**Work order**
Reproduce the whole listing exactly.

**Data below**
⁂
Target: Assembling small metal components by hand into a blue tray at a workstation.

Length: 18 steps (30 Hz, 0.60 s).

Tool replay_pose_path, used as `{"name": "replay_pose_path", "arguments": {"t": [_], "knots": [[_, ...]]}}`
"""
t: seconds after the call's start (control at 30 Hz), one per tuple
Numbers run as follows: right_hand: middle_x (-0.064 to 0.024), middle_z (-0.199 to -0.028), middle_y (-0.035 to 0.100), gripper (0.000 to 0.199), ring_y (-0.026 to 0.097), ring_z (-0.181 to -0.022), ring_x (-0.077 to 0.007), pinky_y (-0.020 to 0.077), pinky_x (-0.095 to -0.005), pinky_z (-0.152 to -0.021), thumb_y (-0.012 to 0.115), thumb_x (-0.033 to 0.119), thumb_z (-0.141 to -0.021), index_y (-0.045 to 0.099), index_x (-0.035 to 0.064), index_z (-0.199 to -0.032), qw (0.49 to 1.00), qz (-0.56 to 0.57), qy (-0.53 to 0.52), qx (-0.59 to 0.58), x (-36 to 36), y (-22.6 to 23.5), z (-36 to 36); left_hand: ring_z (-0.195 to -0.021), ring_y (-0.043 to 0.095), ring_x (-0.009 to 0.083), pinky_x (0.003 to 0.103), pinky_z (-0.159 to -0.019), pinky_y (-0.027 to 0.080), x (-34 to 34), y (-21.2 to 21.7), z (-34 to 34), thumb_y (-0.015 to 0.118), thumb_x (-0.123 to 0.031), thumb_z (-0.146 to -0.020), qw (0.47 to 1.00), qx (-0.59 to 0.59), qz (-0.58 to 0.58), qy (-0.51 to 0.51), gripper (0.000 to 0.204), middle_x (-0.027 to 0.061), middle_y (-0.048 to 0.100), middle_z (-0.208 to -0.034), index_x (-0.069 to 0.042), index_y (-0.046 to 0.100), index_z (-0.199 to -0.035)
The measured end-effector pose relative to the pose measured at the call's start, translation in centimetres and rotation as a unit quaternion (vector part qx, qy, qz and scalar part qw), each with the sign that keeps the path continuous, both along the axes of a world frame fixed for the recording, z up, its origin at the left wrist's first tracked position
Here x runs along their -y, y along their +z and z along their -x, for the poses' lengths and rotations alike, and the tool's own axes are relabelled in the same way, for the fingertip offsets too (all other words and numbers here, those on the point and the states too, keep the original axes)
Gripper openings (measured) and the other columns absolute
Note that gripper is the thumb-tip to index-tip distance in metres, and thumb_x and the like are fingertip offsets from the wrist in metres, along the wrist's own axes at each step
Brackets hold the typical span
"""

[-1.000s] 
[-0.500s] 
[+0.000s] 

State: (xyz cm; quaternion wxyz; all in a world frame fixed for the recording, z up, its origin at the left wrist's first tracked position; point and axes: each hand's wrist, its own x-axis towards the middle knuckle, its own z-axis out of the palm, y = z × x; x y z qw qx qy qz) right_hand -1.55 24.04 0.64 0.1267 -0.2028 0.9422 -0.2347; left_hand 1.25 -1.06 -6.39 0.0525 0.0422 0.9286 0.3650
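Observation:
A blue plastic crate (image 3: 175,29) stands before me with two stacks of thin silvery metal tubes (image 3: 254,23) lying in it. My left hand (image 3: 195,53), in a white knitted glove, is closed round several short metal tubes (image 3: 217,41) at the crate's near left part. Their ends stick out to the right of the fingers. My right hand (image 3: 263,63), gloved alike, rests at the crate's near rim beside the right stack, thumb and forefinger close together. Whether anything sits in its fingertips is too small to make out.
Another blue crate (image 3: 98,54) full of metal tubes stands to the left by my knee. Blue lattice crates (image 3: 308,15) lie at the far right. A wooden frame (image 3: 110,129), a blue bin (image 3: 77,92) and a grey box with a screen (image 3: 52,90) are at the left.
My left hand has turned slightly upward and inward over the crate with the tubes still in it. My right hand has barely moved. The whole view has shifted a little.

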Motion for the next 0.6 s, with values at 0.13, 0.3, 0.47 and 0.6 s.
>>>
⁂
**Reply**
Target: Assembling small metal components by hand into a blue tray at a workstation.

Length: 18 steps (30 Hz, 0.60 s).

Tool replay_pose_path, used as `{"name": "replay_pose_path", "arguments": {"t": [_], "knots": [[_, ...]]}}`
"""
t: seconds after the call's start (control at 30 Hz), one per tuple
Numbers run as follows: right_hand: middle_x (-0.064 to 0.024), middle_z (-0.199 to -0.028), middle_y (-0.035 to 0.100), gripper (0.000 to 0.199), ring_y (-0.026 to 0.097), ring_z (-0.181 to -0.022), ring_x (-0.077 to 0.007), pinky_y (-0.020 to 0.077), pinky_x (-0.095 to -0.005), pinky_z (-0.152 to -0.021), thumb_y (-0.012 to 0.115), thumb_x (-0.033 to 0.119), thumb_z (-0.141 to -0.021), index_y (-0.045 to 0.099), index_x (-0.035 to 0.064), index_z (-0.199 to -0.032), qw (0.49 to 1.00), qz (-0.56 to 0.57), qy (-0.53 to 0.52), qx (-0.59 to 0.58), x (-36 to 36), y (-22.6 to 23.5), z (-36 to 36); left_hand: ring_z (-0.195 to -0.021), ring_y (-0.043 to 0.095), ring_x (-0.009 to 0.083), pinky_x (0.003 to 0.103), pinky_z (-0.159 to -0.019), pinky_y (-0.027 to 0.080), x (-34 to 34), y (-21.2 to 21.7), z (-34 to 34), thumb_y (-0.015 to 0.118), thumb_x (-0.123 to 0.031), thumb_z (-0.146 to -0.020), qw (0.47 to 1.00), qx (-0.59 to 0.59), qz (-0.58 to 0.58), qy (-0.51 to 0.51), gripper (0.000 to 0.204), middle_x (-0.027 to 0.061), middle_y (-0.048 to 0.100), middle_z (-0.208 to -0.034), index_x (-0.069 to 0.042), index_y (-0.046 to 0.100), index_z (-0.199 to -0.035)
The measured end-effector pose relative to the pose measured at the call's start, translation in centimetres and rotation as a unit quaternion (vector part qx, qy, qz and scalar part qw), each with the sign that keeps the path continuous, both along the axes of a world frame fixed for the recording, z up, its origin at the left wrist's first tracked position
Here x runs along their -y, y along their +z and z along their -x, for the poses' lengths and rotations alike, and the tool's own axes are relabelled in the same way, for the fingertip offsets too (all other words and numbers here, those on the point and the states too, keep the original axes)
Gripper openings (measured) and the other columns absolute
Note that gripper is the thumb-tip to index-tip distance in metres, and thumb_x and the like are fingertip offsets from the wrist in metres, along the wrist's own axes at each step
Brackets hold the typical span
"""

[-1.000s] 
[-0.500s] 
[+0.000s] 

State: (xyz cm; quaternion wxyz; all in a world frame fixed for the recording, z up, its origin at the left wrist's first tracked position; point and axes: each hand's wrist, its own x-axis towards the middle knuckle, its own z-axis out of the palm, y = z × x; x y z qw qx qy qz) right_hand -1.55 24.04 0.64 0.1267 -0.2028 0.9422 -0.2347; left_hand 1.25 -1.06 -6.39 0.0525 0.0422 0.9286 0.3650
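Observation:
A blue plastic crate (image 3: 175,29) stands before me with two stacks of thin silvery metal tubes (image 3: 254,23) lying in it. My left hand (image 3: 195,53), in a white knitted glove, is closed round several short metal tubes (image 3: 217,41) at the crate's near left part. Their ends stick out to the right of the fingers. My right hand (image 3: 263,63), gloved alike, rests at the crate's near rim beside the right stack, thumb and forefinger close together. Whether anything sits in its fingertips is too small to make out.
Another blue crate (image 3: 98,54) full of metal tubes stands to the left by my knee. Blue lattice crates (image 3: 308,15) lie at the far right. A wooden frame (image 3: 110,129), a blue bin (image 3: 77,92) and a grey box with a screen (image 3: 52,90) are at the left.
My left hand has turned slightly upward and inward over the crate with the tubes still in it. My right hand has barely moved. The whole view has shifted a little.
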
Motion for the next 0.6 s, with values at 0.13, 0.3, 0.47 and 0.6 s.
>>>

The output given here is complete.